Illinois Republicans target single mothers and their babies: GOP bill would ban birth certificates, financial aid if father is not named

The shaming of single mothers continues to be codified into law

By Sophia Tesfaye

Senior Politics Editor

Published February 25, 2016 7:29PM (EST)

Rep. John D. Cavaletto (Illinois Review)
Rep. John D. Cavaletto (Illinois Review)

According to a proposed bill filed last week by two Republican Illinois state lawmakers, if a father is not listed on a newborn's birth certificate, the birth certificate will not be issued and any future financial assistance will be denied.

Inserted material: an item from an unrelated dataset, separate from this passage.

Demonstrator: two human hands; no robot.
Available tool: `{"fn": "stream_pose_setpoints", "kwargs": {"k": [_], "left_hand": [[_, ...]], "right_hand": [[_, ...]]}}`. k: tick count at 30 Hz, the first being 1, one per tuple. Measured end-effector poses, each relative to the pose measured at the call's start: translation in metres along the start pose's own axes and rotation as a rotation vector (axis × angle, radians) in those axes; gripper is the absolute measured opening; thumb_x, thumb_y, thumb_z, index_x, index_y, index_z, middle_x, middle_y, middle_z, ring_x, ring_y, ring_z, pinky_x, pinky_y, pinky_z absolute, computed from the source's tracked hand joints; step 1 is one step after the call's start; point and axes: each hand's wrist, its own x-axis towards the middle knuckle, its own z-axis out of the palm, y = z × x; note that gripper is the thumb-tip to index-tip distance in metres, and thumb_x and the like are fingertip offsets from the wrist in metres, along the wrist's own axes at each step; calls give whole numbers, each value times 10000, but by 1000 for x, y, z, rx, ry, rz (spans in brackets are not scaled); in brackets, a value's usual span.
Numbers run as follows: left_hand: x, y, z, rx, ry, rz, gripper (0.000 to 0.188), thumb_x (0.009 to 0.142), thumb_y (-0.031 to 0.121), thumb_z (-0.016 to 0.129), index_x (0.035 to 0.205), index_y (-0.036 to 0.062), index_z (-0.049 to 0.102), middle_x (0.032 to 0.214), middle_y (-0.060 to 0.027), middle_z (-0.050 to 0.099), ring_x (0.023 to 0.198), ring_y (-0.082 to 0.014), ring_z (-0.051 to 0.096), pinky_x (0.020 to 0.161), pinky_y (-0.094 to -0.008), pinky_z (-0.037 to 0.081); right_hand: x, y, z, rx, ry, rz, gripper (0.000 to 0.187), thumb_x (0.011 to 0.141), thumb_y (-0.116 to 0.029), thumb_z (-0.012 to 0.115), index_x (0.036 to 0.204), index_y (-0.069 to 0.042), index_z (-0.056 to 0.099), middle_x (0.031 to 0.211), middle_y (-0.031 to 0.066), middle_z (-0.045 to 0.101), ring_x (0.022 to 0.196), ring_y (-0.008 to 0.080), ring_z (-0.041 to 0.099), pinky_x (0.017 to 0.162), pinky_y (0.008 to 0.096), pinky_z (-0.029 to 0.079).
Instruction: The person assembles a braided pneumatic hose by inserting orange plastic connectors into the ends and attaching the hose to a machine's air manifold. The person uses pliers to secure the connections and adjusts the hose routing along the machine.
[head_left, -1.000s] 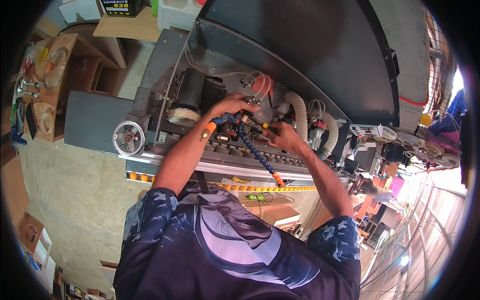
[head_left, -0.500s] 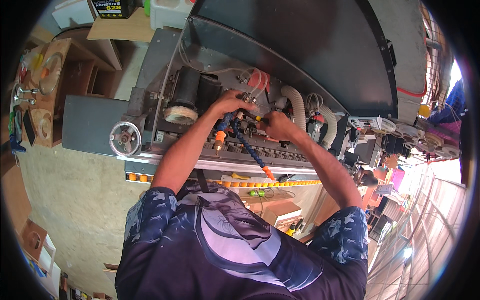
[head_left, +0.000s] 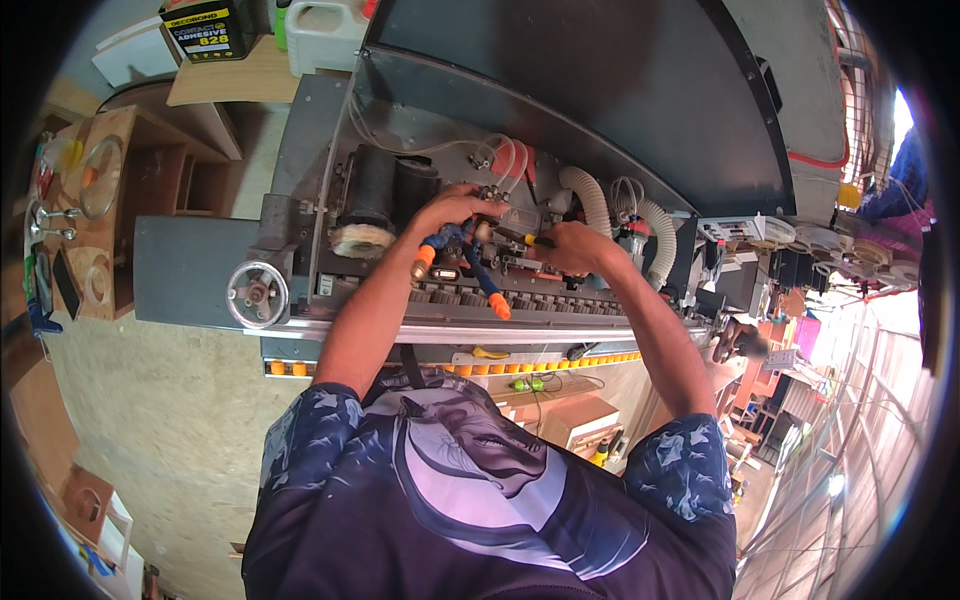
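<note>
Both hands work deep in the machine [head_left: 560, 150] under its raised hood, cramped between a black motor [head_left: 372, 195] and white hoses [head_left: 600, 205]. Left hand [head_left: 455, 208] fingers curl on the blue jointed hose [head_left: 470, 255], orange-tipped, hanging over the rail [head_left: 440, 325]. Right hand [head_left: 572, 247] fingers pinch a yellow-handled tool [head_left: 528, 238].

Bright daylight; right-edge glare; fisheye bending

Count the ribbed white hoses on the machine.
2. One ribbed white hose arches just above the right hand; the other curves down further right. More may be hidden inside the machine.
</note>
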Motion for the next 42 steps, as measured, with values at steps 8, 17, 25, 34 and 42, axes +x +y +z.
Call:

The proposed bill HB6064 by Representative John Cavaletto and Representative Keith Wheeler would amend the Illinois Vital Records Act to require that unwed mothers either name a father on the birth certificate or within 30 days go to court and have another family member sign the birth certificate and agree to accept financial responsibility for the child:

Provides that if the unmarried mother cannot or refuses to name the child’s father, either a father must be conclusively established by DNA evidence or, within 30 days after birth, another family member who will financially provide for the child must be named, in court, on the birth certificate.

If a single mother fails to name the father or identify another guardian, the child will not be issued a birth certificate and the family will be permanently banned from public assistance. The bill makes no exception for rape or incest victims. Under current law, an unmarried father is not named on the birth certificate unless he signs a voluntary acknowledgment of paternity.

This bill writes into law a sentiment shared by Republican Illinois State Rep. Jeanne Ives, who recently said she was "not interested in providing childcare to people when you don't even know the paternity."

"You better know who the ‘daddy’ is and whether or not he can afford that child and whether or not the taxpayers should be funding that or if there’s actual child support he can provide," Ives chided. The bill that she was speaking out against was eventually killed. It would have allowed government assistance to provide for childcare to single, low-income working mothers:

[H/T: Chicagoist]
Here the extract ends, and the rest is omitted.